Take, for example, the recent movie "United 93", about the passengers of the airplane who took on the September 11 hijackers, crashing the plane and killing all on board, but (presumably) preventing a major disaster. As Mercury Rising points out:
The movie "United 93" shows how American heroes take on the hijackers -- but only after a German passenger has tried to persuade them not to. The movie is described as "meticulously researched" and "fact-based", but there is not any indication that Christian Adams, deputy directory of the German Wine Institute and a Fulbright Alumnus, acted in the cowardly appeasing way he is portrayed in the movie.
And then there is Disney's The Path to 9/11, which tries to put the blame for the terrorist attack on former US President Bill Clinton -- or at least equal blame with President Bush. Washington Post media critic Tom Shales has this to say:
The impression given is that Clinton was spending time on his sex life while terrorists were gaining ground and planning a nightmare.
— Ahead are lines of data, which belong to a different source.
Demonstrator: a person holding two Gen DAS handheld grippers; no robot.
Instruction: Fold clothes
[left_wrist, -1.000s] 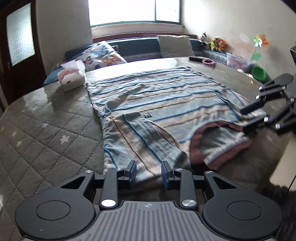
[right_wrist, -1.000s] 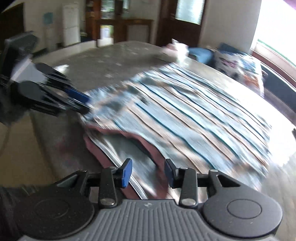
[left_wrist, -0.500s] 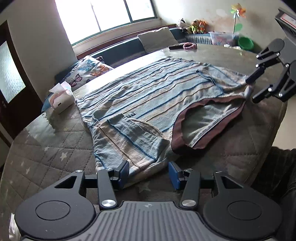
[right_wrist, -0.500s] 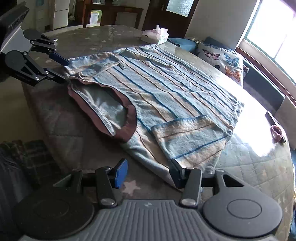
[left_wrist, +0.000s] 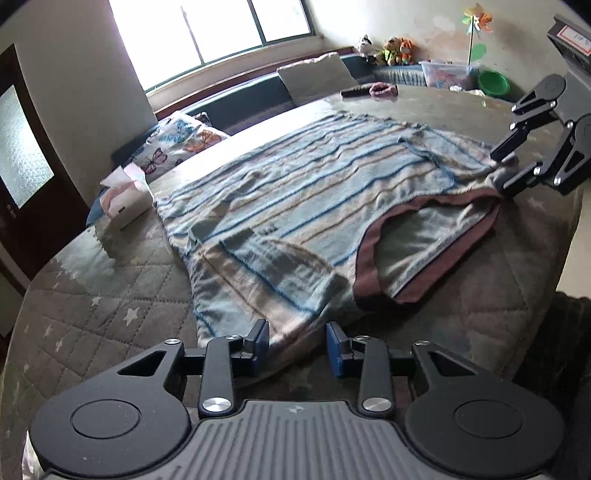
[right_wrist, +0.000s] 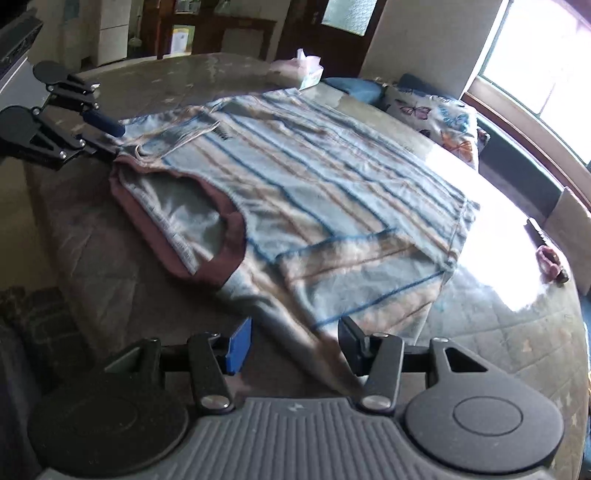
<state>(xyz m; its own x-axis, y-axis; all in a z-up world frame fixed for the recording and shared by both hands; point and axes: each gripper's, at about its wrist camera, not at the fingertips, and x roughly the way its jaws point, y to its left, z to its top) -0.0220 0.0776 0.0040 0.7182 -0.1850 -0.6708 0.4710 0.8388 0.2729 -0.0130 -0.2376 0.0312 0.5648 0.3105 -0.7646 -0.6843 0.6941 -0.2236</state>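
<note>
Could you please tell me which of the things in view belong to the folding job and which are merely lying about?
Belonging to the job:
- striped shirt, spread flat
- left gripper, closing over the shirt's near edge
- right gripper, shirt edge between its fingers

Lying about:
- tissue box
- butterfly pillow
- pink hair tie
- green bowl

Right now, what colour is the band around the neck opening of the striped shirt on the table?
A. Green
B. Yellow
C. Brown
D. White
C: the shirt has a brown neck band running around the opening, which both wrist views show against the blue and tan stripes.
</note>
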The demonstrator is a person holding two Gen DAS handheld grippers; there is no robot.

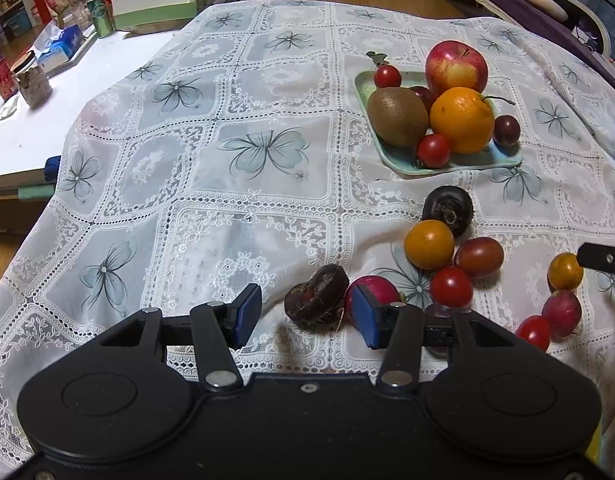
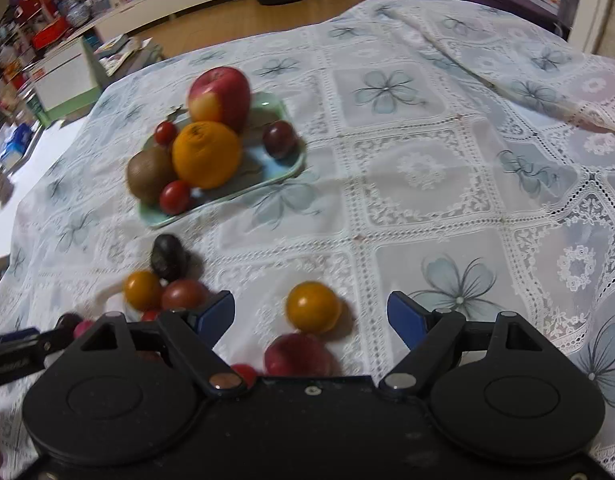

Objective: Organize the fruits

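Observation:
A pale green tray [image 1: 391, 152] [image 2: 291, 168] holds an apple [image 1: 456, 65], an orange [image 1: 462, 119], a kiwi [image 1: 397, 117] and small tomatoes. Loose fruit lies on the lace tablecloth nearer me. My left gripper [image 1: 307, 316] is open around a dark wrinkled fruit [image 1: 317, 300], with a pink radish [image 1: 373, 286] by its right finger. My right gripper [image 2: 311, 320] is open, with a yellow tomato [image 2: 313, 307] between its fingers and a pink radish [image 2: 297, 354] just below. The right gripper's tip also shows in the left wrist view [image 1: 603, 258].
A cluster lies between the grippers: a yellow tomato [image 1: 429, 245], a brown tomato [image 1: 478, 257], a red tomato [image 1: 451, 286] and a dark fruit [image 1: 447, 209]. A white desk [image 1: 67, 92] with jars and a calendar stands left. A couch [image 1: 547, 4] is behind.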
It would have made as much sense, and perhaps more, to cut instead to stock footage of a smirking Kenneth Starr, the reckless Republican prosecutor largely responsible for distracting not just the president but the entire nation with the scandal.
(From Mercury Rising.)
Reasonable conservative Jon Swift does a better job than I could at explaining why it should be conservatives, not progressives or liberals, who get upset at the Disney docudrama about Sept 11:
While I appreciate that the miniseries reportedly puts most of the blame for 9/11 where it belongs--on Monica Lewinsky--I am bothered by reports that it also criticizes President Bush.
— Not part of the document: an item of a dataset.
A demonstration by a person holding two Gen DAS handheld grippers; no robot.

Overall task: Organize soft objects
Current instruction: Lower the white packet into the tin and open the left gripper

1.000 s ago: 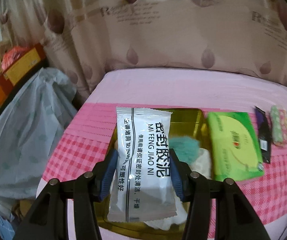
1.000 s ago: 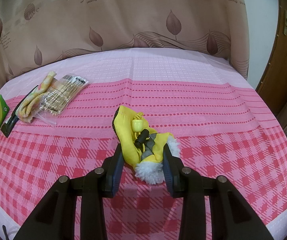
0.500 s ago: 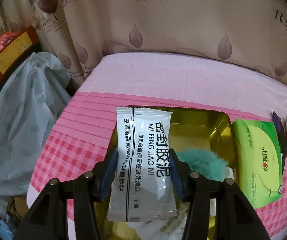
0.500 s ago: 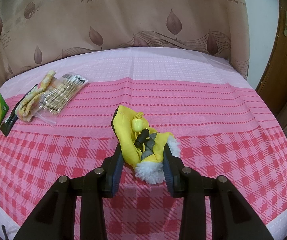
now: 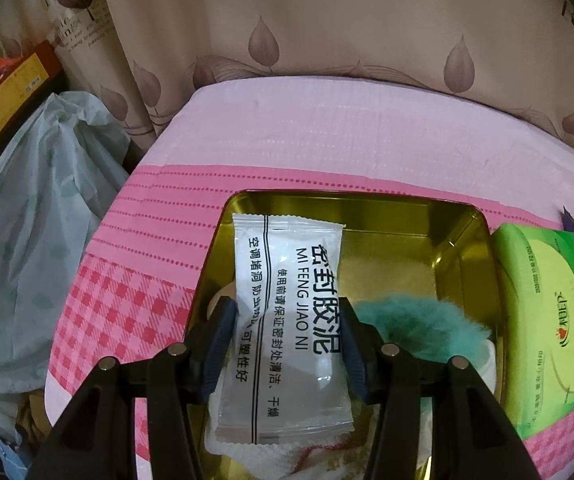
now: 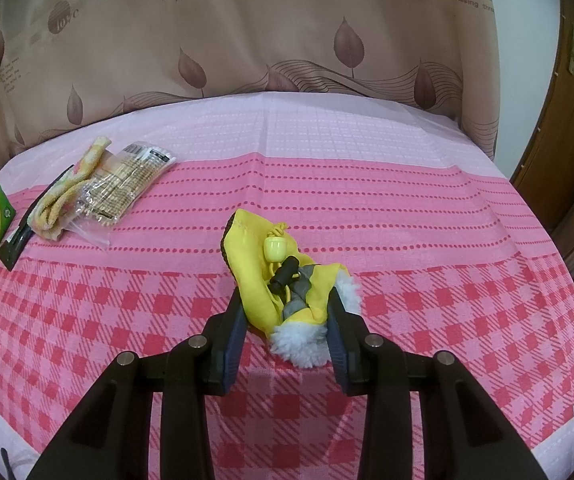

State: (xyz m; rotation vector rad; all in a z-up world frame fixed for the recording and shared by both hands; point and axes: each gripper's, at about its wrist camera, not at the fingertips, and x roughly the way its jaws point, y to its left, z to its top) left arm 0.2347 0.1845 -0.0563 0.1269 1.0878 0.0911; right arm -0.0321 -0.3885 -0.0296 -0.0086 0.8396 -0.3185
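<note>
Pink cloth: a pink checked and striped tablecloth [image 6: 407, 216] covers the desk in both views.
Left hand-held gripper: the left hand-held gripper [image 5: 287, 344] is clamped on a white rectangular plastic sachet printed "MI FENG JIAO NI" [image 5: 291, 320], blue pads pressing its two long edges.
Sachet's place: it hangs over the open gold-coloured rectangular metal tin [image 5: 463, 240], its upper end inside the tin's outline.
Change, left view: a second ago the tin was mostly hidden behind the sachet and looked small; now its far wall and right wall fill the middle of the view and the sachet sits lower over it.
Tin contents: a teal fluffy pompom [image 5: 419, 332], a white crinkle-edged cloth or paper [image 5: 271, 454] and a pale round item at the left, too hidden to identify.
Beside the tin: a green rectangular tissue pack [image 5: 543, 320] lies just right of it.
Right hand-held gripper: the right hand-held gripper [image 6: 287, 332] is closed on a yellow fabric shoe with white fleece trim and a black cord stopper [image 6: 263, 276] resting on the cloth.
Change, right view: nothing has shifted.
Only in right view: the shoe, a yellow-and-white towel roll [image 6: 63, 196], a clear packet of tan sticks [image 6: 127, 184], a black flat packet [image 6: 17, 240], and a brown wooden door [image 6: 571, 128].
Only in left view: the tin, and a pale green plastic bag [image 5: 35, 208] beyond the desk's edge.
</note>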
[...] It seems to me that President Clinton is more accountable for not getting Bin Laden after two years especially since we reportedly had him surrounded in Afghanistan and let him slip away (though perhaps not exactly the way it's depicted in the film). How hard could it have been to find a 6-foot-4 terrorist after two years?
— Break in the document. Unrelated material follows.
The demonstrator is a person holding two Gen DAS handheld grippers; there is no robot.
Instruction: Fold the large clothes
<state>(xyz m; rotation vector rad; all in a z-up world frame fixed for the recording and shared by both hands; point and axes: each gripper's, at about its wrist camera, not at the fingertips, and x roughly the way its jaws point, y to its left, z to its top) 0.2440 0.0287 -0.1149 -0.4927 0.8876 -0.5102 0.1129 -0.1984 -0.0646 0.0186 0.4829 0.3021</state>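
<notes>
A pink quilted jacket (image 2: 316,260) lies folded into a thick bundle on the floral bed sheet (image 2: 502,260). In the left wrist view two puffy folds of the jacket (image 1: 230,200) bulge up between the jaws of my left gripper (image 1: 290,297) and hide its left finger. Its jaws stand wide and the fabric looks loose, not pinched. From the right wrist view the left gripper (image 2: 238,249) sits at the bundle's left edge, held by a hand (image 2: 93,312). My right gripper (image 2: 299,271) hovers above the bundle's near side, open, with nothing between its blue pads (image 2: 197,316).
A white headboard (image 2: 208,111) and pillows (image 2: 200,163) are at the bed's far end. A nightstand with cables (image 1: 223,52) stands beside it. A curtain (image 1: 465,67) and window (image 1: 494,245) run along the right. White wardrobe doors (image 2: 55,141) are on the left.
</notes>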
[...] I was very chagrined to discover that not only had some events been invented, some important events had been left out of the film entirely. Apparently the director didn't bother filming the scene where President Bush learns of the attacks while reading My Pet Goat to schoolchildren. How could they leave out one of the Bush's greatest moments as President, the seven minutes when he sat there motionless and plotted out his entire strategy for the War on Terror in his head? Perhaps it wouldn't have been very dramatic to film the President just sitting there for seven minutes but the filmmakers could have telescoped time a bit, as they claim to do in other scenes, and showed him sitting there for, say, four minutes. And I have not heard any mention of a scene showing Saddam Hussein planning the attacks on the Pentagon and the World Trade Center. Leaving out an important scene like that seems to me to be a big dramatic oversight, basically confusing the viewer by making the invasion of Iraq appear to be completely pointless.